L'équipe originale de Homeworld au rendez-vous
Pour s'assurer d'avoir le soutien d'une communauté qui a pris de l'âge, alors qu'elle a découvert la saga parfois en étant adolescent, Homeworld 3 fait face à un mur difficile à escalader: "On a travaillé avec Blackbird dont certains membres de l'équipe ont fait partie de l'équipe originale de la saga. Ils avaient beaucoup d'idées pour raviver la franchise après autant d'années," explique Jonathan Dahan.
"Moi je suis arrivé, le jeu était déjà en développement avancé et ils m'ont donné pas mal de recherches qu'ils avaient déjà faites" se souvient de son côté Paul Chadeisson, "il fallait rebondir là-dessus pour trouver d'autres choses, pour eux c'est vraiment un moyen d'étendre la saga comme ils le veulent."
Paul Chadeisson, justement, est souvent dans l'ombre, mais il a pourtant travaillé sur des projets importants pas forcément liés aux jeux vidéo. Il est présent aux génériques de Dune, Fondation, mais aussi Blade Runner 2049: "Ce qui change avec le jeu vidéo, vu qu'on ne construit rien en vrai, on fait tout en 3D, ça repousse les limites encore plus loin, tout est possible, tout est permis. Dans un jeu vidéo, on va pouvoir avoir des échelles beaucoup plus grandes, il faut juste bien le faire."

Pour créer l'artwork principal, qui permet de "vendre" le jeu auprès des joueurs, Paul Chadeisson explique y avoir mis son ressenti de l'univers, tel qu'il le concevait: "Il n'y a pas de magie, c'est vraiment une question de ressenti, essayer de sortir ce qu'il y a de plus fun en nous."
La jaquette de Homeworld 3 a ainsi pris plusieurs semaines avant d'être complètement finalisée: "Toutes les deux semaines on se faisait une réunion avec pas mal de monde qui collaborait pour trouver le bon ton." Il avoue volontiers avoir réalisé des recherches avec néanmoins déjà l'idée d'avoir un vaisseau sortant d'une porte gigantesque: "On a testé énormément de combinaisons avant de tomber d'accord."
La discrétion est la clef
Le concept montré en couverture, qui représente un mégalithe, est transposé ensuite en jeu et s'avère être l'une des fonctionnalités majeures de Homeworld 3. Les joueurs peuvent en effet utiliser les structures spatiales les plus gigantesques pour s'immiscer en territoire ennemi. Un gameplay qui est "un élément majeur" du jeu, confirme Jonathan Dahan.

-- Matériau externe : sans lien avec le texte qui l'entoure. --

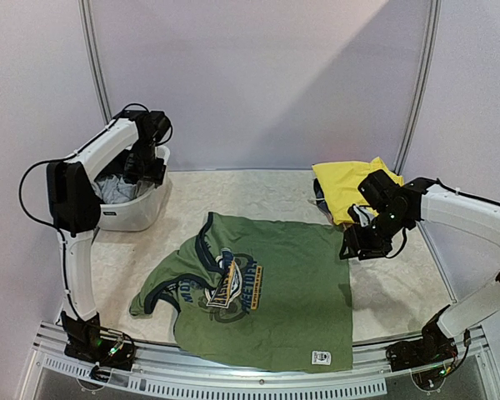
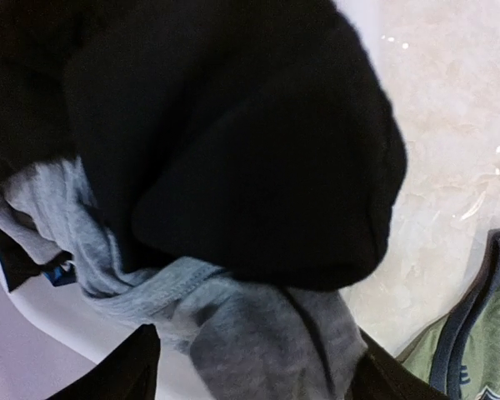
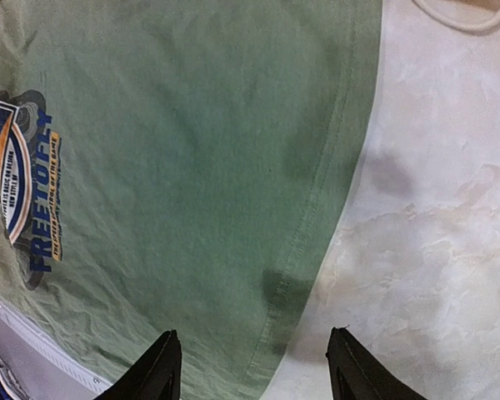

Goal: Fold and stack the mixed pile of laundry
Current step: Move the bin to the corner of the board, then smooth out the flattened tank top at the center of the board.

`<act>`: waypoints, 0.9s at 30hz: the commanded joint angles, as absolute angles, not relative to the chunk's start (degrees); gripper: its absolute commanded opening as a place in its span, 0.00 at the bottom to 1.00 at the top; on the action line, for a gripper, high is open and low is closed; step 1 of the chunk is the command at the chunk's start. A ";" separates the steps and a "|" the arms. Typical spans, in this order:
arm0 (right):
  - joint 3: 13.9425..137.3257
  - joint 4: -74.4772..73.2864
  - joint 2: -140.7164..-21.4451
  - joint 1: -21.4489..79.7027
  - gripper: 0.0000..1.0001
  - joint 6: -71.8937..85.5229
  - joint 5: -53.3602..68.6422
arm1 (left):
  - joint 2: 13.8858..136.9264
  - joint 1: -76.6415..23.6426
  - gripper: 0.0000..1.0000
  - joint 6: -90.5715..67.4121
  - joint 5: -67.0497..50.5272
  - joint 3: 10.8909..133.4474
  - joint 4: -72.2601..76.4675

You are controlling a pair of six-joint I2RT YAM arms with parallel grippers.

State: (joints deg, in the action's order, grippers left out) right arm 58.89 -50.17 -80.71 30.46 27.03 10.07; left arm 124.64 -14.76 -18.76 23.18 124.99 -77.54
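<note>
One pale marbled surface lies before me. Spread flat across its middle is the olive-green T-shirt, chest graphic up, with one sleeve rumpled on the side towards the tub. The yellow garment sits bunched at the far right, just beyond the shirt's corner. At the far left, the white tub holds a black piece heaped over a grey piece. My left end effector hangs over that tub, jaws wide apart above the grey cloth, clamped on nothing I can see. My right end effector hovers above the shirt's right hem, jaws parted and empty.
</note>
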 commanded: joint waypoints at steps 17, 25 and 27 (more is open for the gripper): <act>42.29 -57.30 -62.49 45.32 0.64 48.47 19.34 | 100.27 -31.59 0.88 -21.12 26.76 116.97 -87.30; 40.26 -56.03 -61.96 60.61 0.65 67.60 16.65 | 92.68 -39.00 0.86 -23.34 20.49 102.64 -81.31; 40.25 -56.73 -62.92 62.36 0.65 70.45 16.48 | 91.57 -39.56 0.85 -23.99 18.63 100.48 -80.19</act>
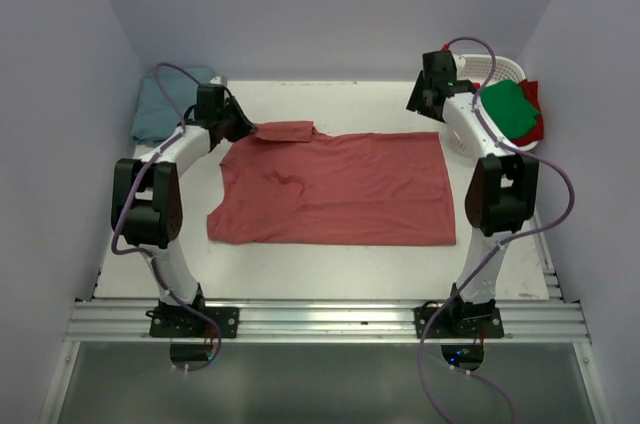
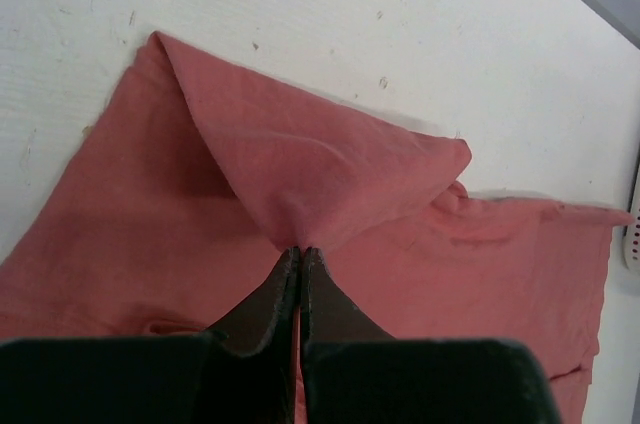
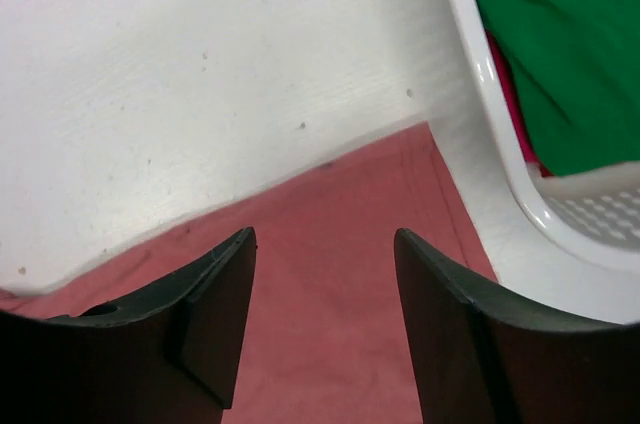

Il confie également que les développeurs ont beaucoup travaillé sur l'accessibilité de Homeworld 3. Pas uniquement du point de vue des joueurs en situation de handicap - il existe plusieurs options - mais aussi pour ceux qui découvriraient la saga par ce troisième opus. La présence d'un récapitulatif de l'histoire, mais aussi un gameplay et des tutoriels simples, permet au titre de prendre les joueurs les moins aguerris par la main, sans les noyer dans un trop-plein d'informations.
Le jeu est d'autant plus malin que son scénario, digne des meilleurs épisodes de Battlestar Galactica, offre une montée en puissance et une difficulté progressives. Blackbird a également pensé aux fans de la première heure en proposant un mode "Jeu de guerre" qui s'inspire des jeux "rogue-lite", avec des sessions de jeux plus courtes.
À l'issue de cet entretien avec Tech&Co, les deux "frenchies" Jonathan Dahan et Paul Chadeisson confient la "petite touche à la française" qui peut faire la différence, même dans des studios de grande envergure, ou au sein de projets majeurs: "La volonté de faire un bon jeu transcende la nationalité. Ça ouvre aussi des opportunités inattendues, comme rencontrer BFMTV par exemple."